▼

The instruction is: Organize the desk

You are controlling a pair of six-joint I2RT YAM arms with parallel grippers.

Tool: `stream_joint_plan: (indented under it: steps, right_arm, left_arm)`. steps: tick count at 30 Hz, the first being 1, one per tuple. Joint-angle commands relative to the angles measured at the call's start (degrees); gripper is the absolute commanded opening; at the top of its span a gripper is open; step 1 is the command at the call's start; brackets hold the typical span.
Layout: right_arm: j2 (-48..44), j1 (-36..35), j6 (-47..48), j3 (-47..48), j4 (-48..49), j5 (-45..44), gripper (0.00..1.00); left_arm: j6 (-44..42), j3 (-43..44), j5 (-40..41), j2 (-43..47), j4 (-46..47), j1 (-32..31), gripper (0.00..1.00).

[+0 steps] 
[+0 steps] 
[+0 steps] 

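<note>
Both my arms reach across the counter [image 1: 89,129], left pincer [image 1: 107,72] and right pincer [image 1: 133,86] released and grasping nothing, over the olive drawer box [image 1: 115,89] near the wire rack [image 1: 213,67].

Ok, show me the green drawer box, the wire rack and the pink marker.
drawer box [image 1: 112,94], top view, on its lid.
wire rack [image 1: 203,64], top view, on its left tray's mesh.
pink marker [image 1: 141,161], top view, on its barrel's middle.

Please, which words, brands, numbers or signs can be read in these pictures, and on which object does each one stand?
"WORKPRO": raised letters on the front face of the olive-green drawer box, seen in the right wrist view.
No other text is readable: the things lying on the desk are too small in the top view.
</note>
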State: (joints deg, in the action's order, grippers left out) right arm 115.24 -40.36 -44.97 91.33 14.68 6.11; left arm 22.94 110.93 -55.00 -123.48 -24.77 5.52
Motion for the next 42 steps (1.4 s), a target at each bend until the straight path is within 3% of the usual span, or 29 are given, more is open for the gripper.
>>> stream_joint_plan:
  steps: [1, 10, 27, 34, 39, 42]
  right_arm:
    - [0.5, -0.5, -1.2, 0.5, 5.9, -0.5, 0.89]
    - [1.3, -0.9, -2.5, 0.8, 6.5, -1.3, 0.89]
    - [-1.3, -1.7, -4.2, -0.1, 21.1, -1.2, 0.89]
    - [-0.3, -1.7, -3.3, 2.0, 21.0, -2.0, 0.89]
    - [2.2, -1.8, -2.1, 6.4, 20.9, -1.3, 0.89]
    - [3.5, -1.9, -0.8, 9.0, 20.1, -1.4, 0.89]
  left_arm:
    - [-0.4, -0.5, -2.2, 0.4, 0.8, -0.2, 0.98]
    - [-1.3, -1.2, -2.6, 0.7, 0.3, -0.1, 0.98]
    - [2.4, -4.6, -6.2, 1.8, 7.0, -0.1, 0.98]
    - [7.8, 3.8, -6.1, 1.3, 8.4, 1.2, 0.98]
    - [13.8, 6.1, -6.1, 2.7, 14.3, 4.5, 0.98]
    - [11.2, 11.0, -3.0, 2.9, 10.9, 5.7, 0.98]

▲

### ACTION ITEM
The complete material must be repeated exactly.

### REPLY TO THE TASK
The instruction is: Organize the desk

You are controlling a pair of six-joint I2RT YAM arms with parallel grippers.

Tool: `stream_joint_plan: (indented under it: steps, right_arm, left_arm)`. steps: tick count at 30 Hz, the first being 1, one per tuple. Joint-angle commands relative to the angles measured at the call's start (degrees); gripper is the absolute commanded opening; at the top of its span a gripper is open; step 1 is the command at the call's start; brackets hold the typical span.
Layout: right_arm: j2 (-48..44), j1 (-36..35), j6 (-47..48), j3 (-47..48), j4 (-48..49), j5 (-45..44), gripper (0.00..1.00); left_arm: j6 (-44..42), j3 (-43..44), j5 (-40..41), j2 (-43..47), j4 (-46..47), j1 (-32..31), gripper (0.00..1.00).

[+0 steps] 
[+0 steps] 
[+0 steps] 

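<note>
Both my arms reach across the counter [image 1: 89,129], left pincer [image 1: 107,72] and right pincer [image 1: 133,86] released and grasping nothing, over the olive drawer box [image 1: 115,89] near the wire rack [image 1: 213,67].

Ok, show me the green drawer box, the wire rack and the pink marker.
drawer box [image 1: 112,94], top view, on its lid.
wire rack [image 1: 203,64], top view, on its left tray's mesh.
pink marker [image 1: 141,161], top view, on its barrel's middle.

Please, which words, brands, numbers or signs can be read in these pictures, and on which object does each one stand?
"WORKPRO": raised letters on the front face of the olive-green drawer box, seen in the right wrist view.
No other text is readable: the things lying on the desk are too small in the top view.
</note>
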State: (joints deg, in the action's order, grippers left out) right arm 115.24 -40.36 -44.97 91.33 14.68 6.11; left arm 22.94 110.93 -55.00 -123.48 -24.77 5.52
Motion for the next 42 steps (1.4 s), a target at each bend until the straight path is within 3% of the usual span, or 29 are given, more is open for the gripper.
>>> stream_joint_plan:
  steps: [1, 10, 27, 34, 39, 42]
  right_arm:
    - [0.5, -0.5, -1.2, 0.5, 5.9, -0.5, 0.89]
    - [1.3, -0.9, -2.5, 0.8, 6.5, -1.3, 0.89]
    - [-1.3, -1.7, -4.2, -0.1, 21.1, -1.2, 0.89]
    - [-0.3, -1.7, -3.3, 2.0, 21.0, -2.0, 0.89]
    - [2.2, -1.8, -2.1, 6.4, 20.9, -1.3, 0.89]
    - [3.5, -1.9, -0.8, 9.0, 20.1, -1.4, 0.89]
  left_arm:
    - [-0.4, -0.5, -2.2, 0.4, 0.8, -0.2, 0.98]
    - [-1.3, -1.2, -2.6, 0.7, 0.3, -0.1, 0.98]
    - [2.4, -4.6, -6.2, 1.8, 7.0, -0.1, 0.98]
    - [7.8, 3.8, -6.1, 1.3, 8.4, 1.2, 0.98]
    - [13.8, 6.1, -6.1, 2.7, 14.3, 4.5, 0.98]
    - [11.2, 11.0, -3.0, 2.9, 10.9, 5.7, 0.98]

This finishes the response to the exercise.